Model Overview
kth8/gemma-3-4b-it-SuperGPQA-Classifier is a specialized 4.3 billion parameter model derived from unsloth/gemma-3-4b-it. It has been fine-tuned on the m-a-p/SuperGPQA dataset, focusing on advanced text classification.
Key Capabilities
- Precise Classification: Designed to categorize input text into specific
discipline, field, and subfield categories. - Structured Output: Provides classification results in a clean JSON format, making it easy for programmatic integration.
- Broad Categorization: Capable of classifying across a wide range of academic and professional disciplines, fields, and subfields, as demonstrated by its extensive list of possible output options.

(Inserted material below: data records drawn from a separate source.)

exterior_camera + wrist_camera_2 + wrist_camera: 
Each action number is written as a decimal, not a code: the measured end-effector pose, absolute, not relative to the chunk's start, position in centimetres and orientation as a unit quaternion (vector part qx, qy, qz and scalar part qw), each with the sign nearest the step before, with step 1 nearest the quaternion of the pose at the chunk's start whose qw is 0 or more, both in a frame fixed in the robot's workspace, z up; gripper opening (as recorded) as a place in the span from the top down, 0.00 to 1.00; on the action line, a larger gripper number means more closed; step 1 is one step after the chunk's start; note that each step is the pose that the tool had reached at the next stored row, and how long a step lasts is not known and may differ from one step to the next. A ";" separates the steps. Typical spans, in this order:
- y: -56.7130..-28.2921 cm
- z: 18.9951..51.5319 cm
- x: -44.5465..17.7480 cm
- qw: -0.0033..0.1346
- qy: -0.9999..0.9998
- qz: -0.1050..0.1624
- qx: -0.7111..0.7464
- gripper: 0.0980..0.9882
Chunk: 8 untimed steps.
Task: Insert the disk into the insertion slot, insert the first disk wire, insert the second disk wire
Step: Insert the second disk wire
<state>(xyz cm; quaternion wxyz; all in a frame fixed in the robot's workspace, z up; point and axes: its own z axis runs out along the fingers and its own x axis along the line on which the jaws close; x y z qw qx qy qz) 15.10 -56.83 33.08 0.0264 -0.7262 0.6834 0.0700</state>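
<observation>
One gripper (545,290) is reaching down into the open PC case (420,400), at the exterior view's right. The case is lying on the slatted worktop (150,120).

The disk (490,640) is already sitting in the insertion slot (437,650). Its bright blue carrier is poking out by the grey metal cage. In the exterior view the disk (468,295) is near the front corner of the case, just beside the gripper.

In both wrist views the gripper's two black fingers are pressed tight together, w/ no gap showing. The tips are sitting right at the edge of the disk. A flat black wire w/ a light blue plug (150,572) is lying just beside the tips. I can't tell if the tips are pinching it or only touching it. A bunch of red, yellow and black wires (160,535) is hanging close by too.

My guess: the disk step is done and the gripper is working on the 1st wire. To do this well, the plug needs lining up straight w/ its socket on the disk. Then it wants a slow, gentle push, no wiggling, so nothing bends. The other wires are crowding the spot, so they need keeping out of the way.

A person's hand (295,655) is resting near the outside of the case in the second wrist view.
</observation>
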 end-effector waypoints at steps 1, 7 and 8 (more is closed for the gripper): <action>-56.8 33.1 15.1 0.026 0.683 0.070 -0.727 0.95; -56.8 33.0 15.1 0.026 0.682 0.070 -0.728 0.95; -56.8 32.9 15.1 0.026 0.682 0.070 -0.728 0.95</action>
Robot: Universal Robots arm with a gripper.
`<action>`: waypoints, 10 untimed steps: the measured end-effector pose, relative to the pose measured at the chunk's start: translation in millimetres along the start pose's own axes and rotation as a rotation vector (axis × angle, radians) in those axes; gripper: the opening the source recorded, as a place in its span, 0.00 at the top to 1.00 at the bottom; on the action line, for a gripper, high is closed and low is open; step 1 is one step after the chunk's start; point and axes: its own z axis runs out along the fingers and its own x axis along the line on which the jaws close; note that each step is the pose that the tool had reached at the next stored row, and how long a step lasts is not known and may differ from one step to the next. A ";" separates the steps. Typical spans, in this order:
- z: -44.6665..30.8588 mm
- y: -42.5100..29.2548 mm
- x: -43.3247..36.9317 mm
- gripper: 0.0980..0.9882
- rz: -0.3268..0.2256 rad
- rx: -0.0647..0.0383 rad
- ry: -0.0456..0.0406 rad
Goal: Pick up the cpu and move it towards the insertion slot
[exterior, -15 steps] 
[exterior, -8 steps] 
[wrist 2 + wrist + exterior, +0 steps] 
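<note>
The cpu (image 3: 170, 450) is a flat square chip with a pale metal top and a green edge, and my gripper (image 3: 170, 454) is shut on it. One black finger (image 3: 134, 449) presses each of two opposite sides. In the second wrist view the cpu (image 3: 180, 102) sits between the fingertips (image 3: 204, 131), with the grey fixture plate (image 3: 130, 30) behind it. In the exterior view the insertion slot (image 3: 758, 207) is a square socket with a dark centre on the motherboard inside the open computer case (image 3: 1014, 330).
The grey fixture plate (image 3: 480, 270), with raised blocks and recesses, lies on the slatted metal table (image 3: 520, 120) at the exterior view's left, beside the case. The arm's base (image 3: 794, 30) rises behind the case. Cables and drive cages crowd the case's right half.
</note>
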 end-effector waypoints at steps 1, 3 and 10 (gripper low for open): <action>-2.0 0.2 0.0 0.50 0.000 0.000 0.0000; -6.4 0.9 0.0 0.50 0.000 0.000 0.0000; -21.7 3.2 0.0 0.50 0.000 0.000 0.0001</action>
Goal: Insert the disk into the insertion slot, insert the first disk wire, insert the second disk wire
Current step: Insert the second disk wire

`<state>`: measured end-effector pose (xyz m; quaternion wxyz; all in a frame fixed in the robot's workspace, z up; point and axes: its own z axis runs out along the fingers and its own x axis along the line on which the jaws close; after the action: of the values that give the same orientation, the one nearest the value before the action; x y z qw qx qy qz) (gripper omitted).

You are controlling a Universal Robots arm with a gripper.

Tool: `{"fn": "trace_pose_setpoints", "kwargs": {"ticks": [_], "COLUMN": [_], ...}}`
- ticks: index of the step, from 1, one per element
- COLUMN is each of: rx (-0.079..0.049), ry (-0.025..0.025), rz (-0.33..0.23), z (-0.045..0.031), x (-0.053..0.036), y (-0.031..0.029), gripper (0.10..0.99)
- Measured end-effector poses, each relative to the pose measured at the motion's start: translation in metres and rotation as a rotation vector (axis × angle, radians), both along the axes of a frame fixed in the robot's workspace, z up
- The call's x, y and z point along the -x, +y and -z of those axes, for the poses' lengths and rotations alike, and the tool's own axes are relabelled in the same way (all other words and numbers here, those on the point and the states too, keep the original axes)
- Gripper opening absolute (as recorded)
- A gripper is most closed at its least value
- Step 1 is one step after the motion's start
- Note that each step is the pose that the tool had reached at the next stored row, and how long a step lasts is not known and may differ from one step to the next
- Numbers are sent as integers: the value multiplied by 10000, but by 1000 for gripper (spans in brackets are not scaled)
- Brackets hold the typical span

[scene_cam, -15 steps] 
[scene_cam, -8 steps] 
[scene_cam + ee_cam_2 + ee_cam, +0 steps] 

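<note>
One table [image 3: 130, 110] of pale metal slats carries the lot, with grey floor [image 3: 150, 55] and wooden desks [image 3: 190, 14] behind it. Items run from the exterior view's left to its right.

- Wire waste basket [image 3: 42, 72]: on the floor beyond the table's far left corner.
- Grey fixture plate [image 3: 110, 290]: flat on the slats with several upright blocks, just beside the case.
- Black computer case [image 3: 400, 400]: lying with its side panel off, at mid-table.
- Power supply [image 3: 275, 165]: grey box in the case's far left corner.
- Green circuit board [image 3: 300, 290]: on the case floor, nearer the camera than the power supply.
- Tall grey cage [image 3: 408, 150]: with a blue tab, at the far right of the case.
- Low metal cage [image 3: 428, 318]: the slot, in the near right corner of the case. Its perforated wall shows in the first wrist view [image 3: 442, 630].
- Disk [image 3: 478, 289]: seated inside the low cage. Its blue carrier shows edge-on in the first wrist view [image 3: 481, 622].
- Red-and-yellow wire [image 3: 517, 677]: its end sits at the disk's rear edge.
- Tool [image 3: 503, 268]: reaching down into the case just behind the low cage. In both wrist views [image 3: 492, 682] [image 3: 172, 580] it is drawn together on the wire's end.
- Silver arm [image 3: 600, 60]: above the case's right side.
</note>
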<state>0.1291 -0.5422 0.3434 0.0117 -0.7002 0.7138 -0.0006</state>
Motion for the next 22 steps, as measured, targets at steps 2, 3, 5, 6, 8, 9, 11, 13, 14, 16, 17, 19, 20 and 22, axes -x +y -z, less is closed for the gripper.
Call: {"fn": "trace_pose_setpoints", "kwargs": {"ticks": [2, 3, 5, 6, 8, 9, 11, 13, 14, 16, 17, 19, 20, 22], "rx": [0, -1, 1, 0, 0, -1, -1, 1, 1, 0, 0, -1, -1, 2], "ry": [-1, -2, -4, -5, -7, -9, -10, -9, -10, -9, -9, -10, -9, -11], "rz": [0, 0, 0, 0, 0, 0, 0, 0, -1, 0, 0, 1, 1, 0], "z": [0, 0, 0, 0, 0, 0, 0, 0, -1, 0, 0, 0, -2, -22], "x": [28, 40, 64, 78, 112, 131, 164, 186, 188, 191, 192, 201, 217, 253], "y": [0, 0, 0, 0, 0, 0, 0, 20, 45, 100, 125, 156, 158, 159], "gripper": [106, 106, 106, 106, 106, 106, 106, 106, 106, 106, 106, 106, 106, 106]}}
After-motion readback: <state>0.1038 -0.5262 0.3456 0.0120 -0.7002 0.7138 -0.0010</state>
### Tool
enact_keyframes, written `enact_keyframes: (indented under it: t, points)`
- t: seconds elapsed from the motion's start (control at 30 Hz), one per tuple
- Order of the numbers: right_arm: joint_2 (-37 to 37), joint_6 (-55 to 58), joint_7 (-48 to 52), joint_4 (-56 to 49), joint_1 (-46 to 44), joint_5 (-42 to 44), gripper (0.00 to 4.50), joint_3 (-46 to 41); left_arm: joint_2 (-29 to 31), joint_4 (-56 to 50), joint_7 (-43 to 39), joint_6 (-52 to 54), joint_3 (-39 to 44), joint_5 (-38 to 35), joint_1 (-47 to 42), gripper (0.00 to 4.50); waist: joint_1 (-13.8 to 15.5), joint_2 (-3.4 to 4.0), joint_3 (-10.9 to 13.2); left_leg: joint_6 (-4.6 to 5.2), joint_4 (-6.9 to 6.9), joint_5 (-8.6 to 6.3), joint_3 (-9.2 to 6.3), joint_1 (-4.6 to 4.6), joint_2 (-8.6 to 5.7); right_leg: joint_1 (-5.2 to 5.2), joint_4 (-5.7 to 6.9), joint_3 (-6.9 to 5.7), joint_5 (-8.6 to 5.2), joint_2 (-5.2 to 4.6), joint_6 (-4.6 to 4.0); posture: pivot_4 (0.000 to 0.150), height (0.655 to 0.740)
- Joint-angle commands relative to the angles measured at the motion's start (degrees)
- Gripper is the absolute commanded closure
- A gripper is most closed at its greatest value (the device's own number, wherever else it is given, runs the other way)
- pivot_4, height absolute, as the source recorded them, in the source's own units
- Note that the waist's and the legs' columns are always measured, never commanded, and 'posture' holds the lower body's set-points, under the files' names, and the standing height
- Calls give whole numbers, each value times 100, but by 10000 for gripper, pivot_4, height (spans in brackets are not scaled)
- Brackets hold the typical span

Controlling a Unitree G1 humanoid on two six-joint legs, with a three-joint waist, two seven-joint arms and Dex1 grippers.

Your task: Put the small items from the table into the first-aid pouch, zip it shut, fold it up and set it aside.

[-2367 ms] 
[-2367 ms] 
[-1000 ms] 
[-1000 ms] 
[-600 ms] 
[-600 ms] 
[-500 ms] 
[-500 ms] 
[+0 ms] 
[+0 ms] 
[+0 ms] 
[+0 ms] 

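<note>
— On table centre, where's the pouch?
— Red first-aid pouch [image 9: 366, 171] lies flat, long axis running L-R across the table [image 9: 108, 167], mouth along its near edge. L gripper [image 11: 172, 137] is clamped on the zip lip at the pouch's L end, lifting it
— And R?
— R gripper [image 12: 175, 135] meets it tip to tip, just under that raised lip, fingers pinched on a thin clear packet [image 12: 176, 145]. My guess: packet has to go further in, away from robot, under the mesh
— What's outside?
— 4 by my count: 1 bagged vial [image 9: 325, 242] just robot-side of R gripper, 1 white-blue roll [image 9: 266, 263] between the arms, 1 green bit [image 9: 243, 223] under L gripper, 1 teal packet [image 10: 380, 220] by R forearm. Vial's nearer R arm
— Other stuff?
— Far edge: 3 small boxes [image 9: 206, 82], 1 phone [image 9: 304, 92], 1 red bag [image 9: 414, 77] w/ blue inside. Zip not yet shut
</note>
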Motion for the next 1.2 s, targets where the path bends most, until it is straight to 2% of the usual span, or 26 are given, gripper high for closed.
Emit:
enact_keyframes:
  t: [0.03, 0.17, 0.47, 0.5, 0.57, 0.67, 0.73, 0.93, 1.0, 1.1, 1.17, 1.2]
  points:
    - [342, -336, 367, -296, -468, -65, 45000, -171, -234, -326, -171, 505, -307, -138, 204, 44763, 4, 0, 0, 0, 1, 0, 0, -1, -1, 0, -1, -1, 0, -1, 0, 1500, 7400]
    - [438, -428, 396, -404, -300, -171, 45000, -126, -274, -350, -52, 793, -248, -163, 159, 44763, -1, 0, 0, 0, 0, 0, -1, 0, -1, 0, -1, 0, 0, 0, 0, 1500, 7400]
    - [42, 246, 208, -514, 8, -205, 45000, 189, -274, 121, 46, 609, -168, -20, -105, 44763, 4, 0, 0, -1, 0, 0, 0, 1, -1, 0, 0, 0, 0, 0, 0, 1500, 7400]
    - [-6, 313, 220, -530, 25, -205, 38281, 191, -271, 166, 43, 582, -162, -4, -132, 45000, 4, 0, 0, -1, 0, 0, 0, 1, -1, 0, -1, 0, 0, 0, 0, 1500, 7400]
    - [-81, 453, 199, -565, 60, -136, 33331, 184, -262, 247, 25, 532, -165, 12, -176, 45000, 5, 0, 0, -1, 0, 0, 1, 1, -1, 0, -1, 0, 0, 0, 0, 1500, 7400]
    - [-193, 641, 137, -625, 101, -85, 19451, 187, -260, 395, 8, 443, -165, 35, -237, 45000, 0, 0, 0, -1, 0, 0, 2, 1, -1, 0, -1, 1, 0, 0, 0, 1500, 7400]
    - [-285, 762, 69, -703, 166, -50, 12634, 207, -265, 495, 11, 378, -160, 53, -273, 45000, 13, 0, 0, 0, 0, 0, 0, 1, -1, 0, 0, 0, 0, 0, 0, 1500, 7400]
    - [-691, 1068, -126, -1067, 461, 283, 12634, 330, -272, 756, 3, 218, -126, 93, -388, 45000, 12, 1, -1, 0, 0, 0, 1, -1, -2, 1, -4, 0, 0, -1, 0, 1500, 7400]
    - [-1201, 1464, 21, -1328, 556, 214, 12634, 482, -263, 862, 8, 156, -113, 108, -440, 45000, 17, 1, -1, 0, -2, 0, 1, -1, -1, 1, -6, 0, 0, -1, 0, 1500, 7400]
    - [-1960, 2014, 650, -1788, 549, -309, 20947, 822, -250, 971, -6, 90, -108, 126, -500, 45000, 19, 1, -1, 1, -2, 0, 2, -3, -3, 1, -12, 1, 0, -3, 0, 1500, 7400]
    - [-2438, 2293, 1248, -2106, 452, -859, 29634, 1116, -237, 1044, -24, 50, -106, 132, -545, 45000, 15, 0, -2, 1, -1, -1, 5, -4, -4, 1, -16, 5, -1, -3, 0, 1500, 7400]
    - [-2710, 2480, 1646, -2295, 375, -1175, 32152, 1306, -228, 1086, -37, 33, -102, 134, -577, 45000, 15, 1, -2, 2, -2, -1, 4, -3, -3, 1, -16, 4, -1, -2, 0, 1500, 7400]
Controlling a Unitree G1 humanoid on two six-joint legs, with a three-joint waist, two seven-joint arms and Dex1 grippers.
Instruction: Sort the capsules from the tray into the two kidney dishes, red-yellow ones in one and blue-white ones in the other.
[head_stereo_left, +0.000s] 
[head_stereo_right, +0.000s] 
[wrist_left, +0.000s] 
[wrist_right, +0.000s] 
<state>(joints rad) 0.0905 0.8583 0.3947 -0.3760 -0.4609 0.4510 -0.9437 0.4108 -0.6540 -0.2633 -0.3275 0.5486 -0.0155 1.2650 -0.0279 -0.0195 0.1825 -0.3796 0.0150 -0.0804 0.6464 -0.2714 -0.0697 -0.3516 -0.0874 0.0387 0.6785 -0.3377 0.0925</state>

- Optimized for Accuracy: Recommends setting a temperature of 0.0 for best results, indicating its design for deterministic and accurate classification.
Training Details
The model was trained using PEFT (Parameter-Efficient Fine-Tuning) with LoRA (Rank: 32, Alpha: 64) and gradient checkpointing. It underwent 2 epochs with a batch size of 32 and a learning rate of 0.0002, achieving a final validation loss of 0.0524. The training utilized an NVIDIA RTX PRO 6000 Blackwell Server Edition GPU.
Good For
- Automated Content Tagging: Ideal for automatically categorizing documents, articles, or queries into hierarchical subject areas.
- Information Retrieval Systems: Enhancing search and recommendation engines by providing granular subject classifications.
- Academic Research Tools: Assisting in organizing and analyzing large volumes of academic texts by discipline.
License
This model operates under the Gemma license. Users should review the Gemma Terms of Use and Prohibited Use Policy for usage guidelines.